Sunday, June 17, 2012

Day 169 Happy Father's Day!

I should've taken a picture of my dad in the new Pitt t-shirt I got him, perhaps holding the candy covered sign my sister made for him and the drill/driver from my brother Andy and a walnut-filled brownie made by Matthew, but alas I didn't think of that (and the glue was really failing to hold the candy bars in place) so instead you get the garage.

Garages are Dad-like, right? Hopefully not this one though; it's been falling down slowly for the last year or three, but it's been accelerated in its decline recently. I think the sewage leaks weren't helping its foundation, but I think the neighbors probably hit it a time or two with their bulldozer. I mean there's a giant dent in our metal fence that definitely came from their bulldozer so I don't think it's unlikely they hit the garage, too. If they didn't hit it, it's quite possible their digging really knocked its balance for a loop. A 6+ foot trench within a foot of you would knock you over, too.

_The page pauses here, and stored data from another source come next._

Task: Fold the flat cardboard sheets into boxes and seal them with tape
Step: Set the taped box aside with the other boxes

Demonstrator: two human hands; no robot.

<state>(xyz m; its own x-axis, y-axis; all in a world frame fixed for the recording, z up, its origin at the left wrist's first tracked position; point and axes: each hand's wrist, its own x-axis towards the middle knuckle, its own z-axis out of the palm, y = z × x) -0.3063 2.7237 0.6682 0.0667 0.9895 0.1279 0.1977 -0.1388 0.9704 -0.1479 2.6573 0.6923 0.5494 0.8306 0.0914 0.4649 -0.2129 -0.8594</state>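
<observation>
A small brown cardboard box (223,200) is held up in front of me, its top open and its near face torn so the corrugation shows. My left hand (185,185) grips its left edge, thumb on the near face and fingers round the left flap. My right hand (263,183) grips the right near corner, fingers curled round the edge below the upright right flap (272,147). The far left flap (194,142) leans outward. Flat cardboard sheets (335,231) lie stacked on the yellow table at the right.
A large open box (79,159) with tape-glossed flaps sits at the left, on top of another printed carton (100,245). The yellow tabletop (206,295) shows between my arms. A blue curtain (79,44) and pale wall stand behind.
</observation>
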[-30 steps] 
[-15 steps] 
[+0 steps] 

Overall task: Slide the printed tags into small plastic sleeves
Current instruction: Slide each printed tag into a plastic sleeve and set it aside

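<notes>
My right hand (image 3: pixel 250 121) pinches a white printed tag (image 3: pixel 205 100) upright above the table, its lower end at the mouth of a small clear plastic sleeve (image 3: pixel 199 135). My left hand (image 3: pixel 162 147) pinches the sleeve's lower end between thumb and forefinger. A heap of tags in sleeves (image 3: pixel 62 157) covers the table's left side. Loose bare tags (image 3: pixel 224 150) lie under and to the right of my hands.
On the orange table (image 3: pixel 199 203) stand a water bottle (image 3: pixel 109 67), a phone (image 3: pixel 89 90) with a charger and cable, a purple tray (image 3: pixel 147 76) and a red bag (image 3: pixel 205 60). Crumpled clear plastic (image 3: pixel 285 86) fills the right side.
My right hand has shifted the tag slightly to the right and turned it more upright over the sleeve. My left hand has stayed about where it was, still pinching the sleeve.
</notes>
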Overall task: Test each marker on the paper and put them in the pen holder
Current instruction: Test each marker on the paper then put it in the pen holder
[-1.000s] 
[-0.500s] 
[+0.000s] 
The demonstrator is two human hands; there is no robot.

So it's just a matter of time before the whole thing finishes its lean and crashes to its side in the yard. My dad took a lot of stuff out of there last summer but never threw it all out or put it away. I think he has trouble letting go of things, and there's never anywhere to put things away. The chairs in there used to be part of our dining room set and if they weren't broken when they went in, they definitely were when they came out. But probably they cost hundreds of dollars each because that's the kind of reckless spending my mom liked, and who plans that within a few years of buying a giant dining room set to give up on cleaning the house or to have a bathroom leak all over your dining room or to later have a stroke that will necessitate the removal of your dining room entirely.

Sometimes I wonder how we possibly lived that way, but it didn't seem so strange at the time. The roof leaked all over the second floor, why not a bathroom leaking into a no longer used room that my mom just filled with handouts for work or church? I certainly didn't want to clean anything so why would my parents? I think sometimes I did want to clean things but felt helpless about what was okay to throw away and what might be important papers (I feel the same way now but a bit better judge of what's junk mail). So many other things seemed more important I guess.

I do really wish my parents had been better at enforcing chores when we were young. We just wouldn't do them and maybe there'd be some yelling but no real consequences. My mom decided at some point that she wasn't going to do anything with the house and we could just live in our mess and cook our own meals. Maybe it was after she fell down the basement stairs going to do laundry and no one was home but the dog and she was there for a long time waiting for help. She just twisted her ankle so I don't know why she didn't get up etc but I don't have any actual recollection of the event, just that she'd never go in the basement again so Dad had to do laundry.

It's strange what you remember late at night when you're supposed to just be writing a brief blurb about falling down garages. I don't really have a good memory. I'd say I have always had a good forgetting that has failed me more the older I got. Not that I remember better now, but that I'm less quick to forgive than I was in the past which I attributed to my forgetful nature. I wonder if not having a sense of smell is part of my memory problem, no random smells to powerfully restore memories almost forgotten.

The important thing to note is that I don't bother holding anything against my parents. Sure some things would be nice if they were different, like why wouldn't they discuss things with us or why didn't they teach such and such or have different priorities about certain things. But what's done is done and what seems obvious now (like the roof will just leak worse and worse if you don't fix it now or you should spend money on this and not that or you should make us all go on diets because we'll just get fatter and that'll be worse than your childhood trauma with your own mother calling you fat), wasn't the priority then. No one expects to have a stroke at 47 and throw their future plans out the door and prove that whatever seemed important or necessary or unavoidable before really wasn't. No one expects a garage to decide it's had enough of staying upright and slowly start falling down the hill, even if looking back there were signs and symptoms all along.

The sunnier picture is the one I sent out on twitter. It's actually from a week or so ago. The greener picture is from today. Can you see any changes? The yellow you're seeing between the walls is the neighbor's brick house.

I'd really like to take more pictures of the garage, it's probably full of fascinating bits and pieces of broken wood and strange angles, but I've been scared to step inside since I first noticed a gap between the driveway and its floor. I definitely don't want to step in there now when there's an even bigger gap and the roof supports have obviously broken and may only be held up by the tarpaper/shingles of the roof and really it looks like a good push could help it finish its descent into entropy.